_What you are asked to do_: Give again, word for word, every line below from the one that has "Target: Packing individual" through the one that has "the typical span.", both included, and no others.

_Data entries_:
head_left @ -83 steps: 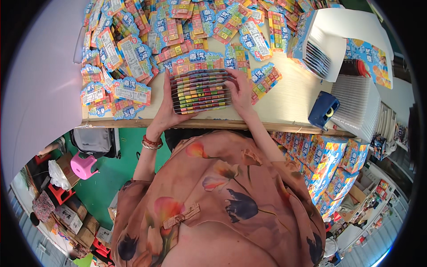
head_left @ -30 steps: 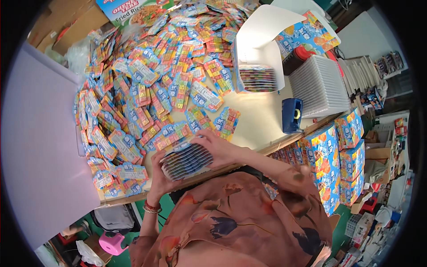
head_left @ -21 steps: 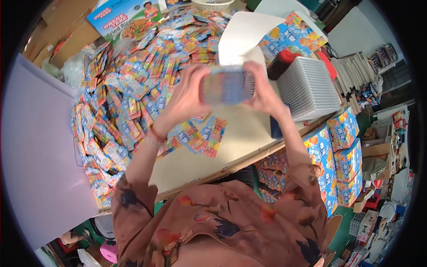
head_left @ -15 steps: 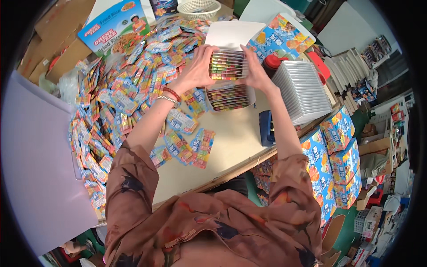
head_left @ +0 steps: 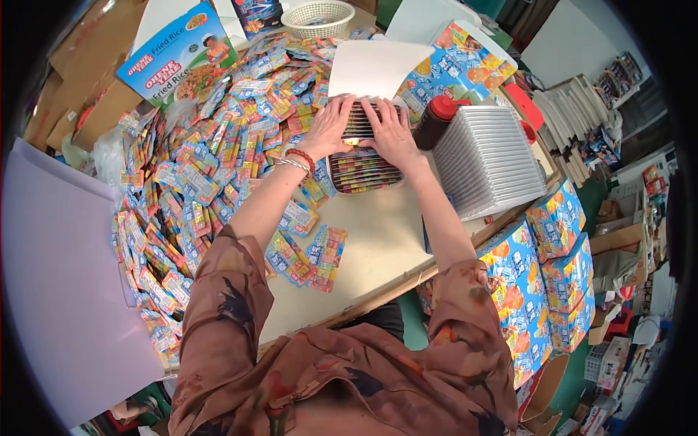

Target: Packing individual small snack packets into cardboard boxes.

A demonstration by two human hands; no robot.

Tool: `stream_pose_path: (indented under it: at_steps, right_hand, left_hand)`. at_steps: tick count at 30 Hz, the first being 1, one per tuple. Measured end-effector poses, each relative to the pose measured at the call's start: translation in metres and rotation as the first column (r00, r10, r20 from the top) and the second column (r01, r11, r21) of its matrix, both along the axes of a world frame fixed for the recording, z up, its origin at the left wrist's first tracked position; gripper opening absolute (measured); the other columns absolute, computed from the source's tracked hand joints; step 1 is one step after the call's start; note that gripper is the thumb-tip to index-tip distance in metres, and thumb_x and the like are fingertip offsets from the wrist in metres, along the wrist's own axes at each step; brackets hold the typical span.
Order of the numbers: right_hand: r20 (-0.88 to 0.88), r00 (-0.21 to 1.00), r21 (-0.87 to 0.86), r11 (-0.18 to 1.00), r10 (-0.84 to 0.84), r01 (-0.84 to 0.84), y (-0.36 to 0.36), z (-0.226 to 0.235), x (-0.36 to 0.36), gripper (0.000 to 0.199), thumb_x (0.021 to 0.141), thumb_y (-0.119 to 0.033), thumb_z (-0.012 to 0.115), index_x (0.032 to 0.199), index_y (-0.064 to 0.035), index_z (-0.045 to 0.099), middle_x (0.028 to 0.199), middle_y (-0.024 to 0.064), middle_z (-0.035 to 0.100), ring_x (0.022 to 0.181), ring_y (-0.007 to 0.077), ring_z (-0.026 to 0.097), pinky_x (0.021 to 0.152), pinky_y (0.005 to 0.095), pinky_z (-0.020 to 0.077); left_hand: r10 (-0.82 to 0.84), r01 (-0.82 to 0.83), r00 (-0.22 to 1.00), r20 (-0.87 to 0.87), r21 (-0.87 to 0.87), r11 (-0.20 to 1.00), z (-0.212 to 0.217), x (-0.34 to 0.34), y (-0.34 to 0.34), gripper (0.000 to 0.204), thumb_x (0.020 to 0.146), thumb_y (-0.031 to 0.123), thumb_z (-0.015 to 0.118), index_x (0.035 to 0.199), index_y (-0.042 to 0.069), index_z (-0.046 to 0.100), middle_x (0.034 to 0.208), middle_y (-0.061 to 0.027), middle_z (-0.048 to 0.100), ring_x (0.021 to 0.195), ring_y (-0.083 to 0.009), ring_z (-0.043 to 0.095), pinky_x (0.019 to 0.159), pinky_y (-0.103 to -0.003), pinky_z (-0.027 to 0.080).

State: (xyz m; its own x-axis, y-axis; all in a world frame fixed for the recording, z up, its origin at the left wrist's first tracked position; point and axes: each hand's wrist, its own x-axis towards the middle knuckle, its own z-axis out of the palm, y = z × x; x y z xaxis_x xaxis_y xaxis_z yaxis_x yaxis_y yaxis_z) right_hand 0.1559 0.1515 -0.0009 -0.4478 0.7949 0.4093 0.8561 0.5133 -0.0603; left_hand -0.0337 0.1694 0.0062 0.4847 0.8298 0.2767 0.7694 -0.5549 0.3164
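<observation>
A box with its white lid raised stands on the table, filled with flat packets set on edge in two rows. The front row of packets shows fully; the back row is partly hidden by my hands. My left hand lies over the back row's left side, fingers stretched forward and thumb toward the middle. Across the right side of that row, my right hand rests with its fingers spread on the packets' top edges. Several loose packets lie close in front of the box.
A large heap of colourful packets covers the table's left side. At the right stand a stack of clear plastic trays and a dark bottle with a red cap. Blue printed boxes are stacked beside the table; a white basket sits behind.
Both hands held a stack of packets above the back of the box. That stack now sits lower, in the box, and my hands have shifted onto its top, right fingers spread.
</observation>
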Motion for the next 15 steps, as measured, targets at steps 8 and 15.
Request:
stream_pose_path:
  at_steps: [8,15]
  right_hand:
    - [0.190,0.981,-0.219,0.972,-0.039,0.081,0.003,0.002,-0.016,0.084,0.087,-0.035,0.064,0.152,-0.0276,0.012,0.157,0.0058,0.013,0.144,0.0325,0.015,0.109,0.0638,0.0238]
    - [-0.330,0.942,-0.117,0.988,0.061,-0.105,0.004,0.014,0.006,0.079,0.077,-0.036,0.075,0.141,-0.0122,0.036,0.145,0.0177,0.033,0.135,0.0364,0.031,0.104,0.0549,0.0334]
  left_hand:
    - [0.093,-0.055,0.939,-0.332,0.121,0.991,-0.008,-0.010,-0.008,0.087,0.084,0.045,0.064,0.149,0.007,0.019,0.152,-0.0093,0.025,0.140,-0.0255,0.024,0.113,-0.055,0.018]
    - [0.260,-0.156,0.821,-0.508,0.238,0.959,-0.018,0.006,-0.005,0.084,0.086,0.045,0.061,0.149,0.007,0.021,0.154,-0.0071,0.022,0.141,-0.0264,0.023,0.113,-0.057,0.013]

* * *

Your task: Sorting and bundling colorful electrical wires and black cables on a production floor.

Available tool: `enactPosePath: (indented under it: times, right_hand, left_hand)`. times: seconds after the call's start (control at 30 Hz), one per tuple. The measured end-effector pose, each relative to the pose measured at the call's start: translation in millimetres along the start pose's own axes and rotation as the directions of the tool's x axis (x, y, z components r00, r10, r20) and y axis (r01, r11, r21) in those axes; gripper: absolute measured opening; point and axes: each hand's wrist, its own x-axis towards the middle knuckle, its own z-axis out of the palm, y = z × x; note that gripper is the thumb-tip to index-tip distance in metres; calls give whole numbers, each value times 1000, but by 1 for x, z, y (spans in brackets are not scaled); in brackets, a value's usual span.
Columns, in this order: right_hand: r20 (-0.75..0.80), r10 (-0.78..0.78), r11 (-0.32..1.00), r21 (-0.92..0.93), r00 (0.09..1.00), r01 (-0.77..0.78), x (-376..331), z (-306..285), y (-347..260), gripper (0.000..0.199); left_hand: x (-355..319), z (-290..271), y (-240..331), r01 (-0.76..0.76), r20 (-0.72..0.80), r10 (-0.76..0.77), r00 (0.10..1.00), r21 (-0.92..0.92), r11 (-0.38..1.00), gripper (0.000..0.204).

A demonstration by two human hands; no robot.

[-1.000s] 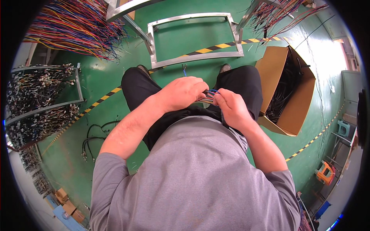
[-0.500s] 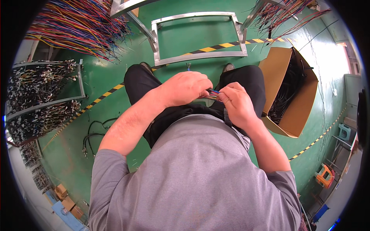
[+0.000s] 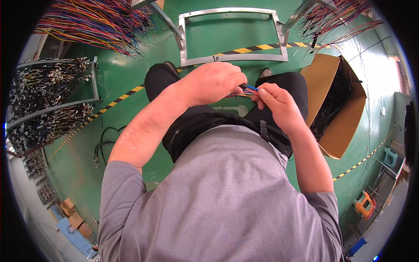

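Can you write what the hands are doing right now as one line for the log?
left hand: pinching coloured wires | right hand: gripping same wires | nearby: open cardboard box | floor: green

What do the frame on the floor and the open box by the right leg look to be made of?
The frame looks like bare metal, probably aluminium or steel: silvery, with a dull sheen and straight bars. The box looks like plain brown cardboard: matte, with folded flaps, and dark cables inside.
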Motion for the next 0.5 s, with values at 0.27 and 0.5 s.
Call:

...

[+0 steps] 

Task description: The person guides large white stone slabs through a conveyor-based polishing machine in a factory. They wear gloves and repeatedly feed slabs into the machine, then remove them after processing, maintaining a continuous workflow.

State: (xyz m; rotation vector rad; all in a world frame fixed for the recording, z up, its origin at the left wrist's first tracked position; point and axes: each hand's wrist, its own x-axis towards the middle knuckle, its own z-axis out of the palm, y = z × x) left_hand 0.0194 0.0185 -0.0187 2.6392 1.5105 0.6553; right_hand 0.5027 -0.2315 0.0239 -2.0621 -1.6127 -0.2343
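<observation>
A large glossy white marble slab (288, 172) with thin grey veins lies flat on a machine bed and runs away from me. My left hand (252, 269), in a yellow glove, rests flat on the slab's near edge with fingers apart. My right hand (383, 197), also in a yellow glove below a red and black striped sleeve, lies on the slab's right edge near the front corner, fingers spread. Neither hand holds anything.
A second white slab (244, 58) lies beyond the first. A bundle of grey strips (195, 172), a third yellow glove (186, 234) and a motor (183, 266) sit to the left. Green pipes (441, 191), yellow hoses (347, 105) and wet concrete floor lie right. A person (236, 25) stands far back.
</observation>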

_Answer below_:
Target: Packing individual small snack packets into cardboard boxes.

A demonstration by two human hands; no robot.

Tool: `stream_pose_path: (indented under it: at_steps, right_hand, left_hand)`. at_steps: tick count at 30 Hz, the first being 1, one per tuple. Measured end-effector poses, each relative to the pose measured at the call's start: translation in metres and rotation as the first column (r00, r10, r20 from the top) and the second column (r01, r11, r21) of its matrix, both along the axes of a world frame fixed for the recording, z up, its origin at the left wrist's first tracked position; gripper opening absolute (measured); the other columns absolute, computed from the source's tracked hand joints; step 1 is one step after the call's start; note that gripper is the thumb-tip to index-tip distance in metres, and thumb_x and the like are fingertip offsets from the wrist in metres, along the wrist's own axes at each step; brackets hold the typical span.

No additional lines are needed for this answer.